• [Records provided]
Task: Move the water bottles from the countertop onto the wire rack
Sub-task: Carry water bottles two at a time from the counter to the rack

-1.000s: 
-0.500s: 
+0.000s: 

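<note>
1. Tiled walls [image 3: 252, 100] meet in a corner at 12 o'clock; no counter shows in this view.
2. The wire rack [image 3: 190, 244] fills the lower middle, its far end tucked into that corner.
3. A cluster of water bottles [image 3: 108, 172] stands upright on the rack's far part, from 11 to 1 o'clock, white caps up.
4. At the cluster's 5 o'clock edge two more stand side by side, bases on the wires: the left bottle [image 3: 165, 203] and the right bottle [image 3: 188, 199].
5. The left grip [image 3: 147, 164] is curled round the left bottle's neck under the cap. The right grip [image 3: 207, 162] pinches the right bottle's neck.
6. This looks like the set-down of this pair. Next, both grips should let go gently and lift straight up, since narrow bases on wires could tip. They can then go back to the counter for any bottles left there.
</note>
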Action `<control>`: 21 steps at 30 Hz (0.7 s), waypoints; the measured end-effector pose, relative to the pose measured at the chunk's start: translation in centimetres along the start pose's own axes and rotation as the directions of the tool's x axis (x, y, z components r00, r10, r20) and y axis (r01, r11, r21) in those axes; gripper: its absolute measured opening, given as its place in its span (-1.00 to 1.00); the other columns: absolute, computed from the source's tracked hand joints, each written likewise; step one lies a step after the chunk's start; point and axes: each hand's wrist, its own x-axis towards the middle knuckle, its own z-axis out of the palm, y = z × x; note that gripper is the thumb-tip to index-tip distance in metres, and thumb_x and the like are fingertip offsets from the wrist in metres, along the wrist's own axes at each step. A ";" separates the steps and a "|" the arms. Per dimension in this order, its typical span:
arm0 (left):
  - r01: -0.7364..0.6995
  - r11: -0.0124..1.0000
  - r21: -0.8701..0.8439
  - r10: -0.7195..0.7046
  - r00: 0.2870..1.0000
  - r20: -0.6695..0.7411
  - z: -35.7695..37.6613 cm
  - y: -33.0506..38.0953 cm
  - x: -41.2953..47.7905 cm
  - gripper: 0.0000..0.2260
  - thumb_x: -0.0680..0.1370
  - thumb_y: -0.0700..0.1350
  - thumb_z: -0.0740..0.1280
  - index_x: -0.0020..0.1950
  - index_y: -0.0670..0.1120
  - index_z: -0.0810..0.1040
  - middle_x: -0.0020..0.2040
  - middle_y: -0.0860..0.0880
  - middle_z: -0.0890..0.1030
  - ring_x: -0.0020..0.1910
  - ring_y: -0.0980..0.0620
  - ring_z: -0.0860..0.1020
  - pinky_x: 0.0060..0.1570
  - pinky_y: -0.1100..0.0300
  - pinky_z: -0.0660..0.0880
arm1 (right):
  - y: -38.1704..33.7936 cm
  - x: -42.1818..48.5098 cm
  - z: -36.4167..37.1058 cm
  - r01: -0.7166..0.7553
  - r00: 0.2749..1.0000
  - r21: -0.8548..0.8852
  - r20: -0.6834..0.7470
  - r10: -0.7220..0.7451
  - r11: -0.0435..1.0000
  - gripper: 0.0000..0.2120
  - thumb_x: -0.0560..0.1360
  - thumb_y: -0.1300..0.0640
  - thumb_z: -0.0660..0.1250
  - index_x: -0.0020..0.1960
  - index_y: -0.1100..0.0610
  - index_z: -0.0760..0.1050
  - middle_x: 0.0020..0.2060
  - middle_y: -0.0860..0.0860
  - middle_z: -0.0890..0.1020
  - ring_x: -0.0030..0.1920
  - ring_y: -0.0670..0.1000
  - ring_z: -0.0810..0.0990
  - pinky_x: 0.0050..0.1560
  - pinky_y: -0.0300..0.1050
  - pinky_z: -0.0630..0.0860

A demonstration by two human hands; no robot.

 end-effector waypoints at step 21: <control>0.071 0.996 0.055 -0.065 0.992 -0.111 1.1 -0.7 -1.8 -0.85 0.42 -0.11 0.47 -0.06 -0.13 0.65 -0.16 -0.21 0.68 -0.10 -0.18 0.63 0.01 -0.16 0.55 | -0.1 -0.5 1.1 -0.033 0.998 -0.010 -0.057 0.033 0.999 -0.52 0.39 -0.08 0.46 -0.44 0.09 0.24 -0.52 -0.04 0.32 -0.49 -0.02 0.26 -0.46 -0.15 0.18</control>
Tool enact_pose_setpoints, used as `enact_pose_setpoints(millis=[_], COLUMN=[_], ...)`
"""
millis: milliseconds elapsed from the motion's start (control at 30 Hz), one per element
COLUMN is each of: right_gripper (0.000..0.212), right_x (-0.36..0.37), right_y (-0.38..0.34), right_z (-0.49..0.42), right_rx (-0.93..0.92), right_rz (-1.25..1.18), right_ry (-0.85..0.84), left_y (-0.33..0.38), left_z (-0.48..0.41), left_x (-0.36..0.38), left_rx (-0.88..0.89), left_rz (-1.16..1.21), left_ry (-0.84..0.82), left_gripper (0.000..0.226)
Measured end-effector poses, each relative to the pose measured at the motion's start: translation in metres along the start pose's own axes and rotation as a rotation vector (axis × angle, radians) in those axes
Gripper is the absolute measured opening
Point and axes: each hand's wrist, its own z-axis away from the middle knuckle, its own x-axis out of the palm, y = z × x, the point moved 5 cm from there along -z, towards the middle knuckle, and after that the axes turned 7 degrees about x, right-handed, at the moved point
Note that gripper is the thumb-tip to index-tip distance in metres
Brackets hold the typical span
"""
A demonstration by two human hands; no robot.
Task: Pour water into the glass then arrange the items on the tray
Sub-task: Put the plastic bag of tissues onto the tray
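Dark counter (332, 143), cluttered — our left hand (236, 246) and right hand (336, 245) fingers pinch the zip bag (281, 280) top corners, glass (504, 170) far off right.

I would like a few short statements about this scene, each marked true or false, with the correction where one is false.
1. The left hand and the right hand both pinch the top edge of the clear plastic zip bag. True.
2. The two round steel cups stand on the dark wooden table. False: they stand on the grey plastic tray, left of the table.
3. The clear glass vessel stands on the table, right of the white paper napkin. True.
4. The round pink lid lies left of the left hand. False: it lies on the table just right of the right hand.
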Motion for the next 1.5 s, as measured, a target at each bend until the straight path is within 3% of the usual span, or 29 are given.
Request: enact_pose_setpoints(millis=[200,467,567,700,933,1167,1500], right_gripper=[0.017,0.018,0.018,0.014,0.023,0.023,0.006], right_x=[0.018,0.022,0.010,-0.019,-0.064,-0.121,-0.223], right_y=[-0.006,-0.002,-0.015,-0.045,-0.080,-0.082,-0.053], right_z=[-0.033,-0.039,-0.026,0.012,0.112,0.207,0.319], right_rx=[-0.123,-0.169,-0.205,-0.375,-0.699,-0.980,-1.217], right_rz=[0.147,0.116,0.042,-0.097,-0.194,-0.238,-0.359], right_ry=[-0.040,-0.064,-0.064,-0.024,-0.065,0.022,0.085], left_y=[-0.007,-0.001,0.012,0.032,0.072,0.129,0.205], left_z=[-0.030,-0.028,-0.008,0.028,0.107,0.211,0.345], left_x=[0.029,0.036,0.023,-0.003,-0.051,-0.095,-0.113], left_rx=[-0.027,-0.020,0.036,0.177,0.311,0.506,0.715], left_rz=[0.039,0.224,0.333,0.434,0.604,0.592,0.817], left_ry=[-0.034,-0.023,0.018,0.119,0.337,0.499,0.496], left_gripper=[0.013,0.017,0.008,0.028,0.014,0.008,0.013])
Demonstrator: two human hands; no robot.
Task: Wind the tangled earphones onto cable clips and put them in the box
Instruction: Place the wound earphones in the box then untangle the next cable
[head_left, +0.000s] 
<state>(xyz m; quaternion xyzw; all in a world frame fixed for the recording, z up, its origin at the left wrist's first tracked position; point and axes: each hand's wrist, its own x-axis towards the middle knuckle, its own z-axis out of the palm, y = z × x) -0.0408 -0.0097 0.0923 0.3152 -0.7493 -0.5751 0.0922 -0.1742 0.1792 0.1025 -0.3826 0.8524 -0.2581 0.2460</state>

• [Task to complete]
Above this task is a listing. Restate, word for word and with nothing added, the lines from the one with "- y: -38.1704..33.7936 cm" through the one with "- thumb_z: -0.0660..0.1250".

• [Exercise result]
  - y: -38.1704..33.7936 cm
  - x: -42.1818..48.5098 cm
  - z: -36.4167..37.1058 cm
  - r01: -0.7166..0.7553
  - r00: 0.2749..1.0000
  - r21: -0.8548..0.8852
  - r20: -0.6834..0.7470
  - r10: -0.7220..0.7451
  - r11: -0.0435..1.0000
  - gripper: 0.0000..0.2120
  - thumb_x: -0.0560..0.1360
  - thumb_y: -0.1300..0.0640
  - thumb_z: -0.0660..0.1250

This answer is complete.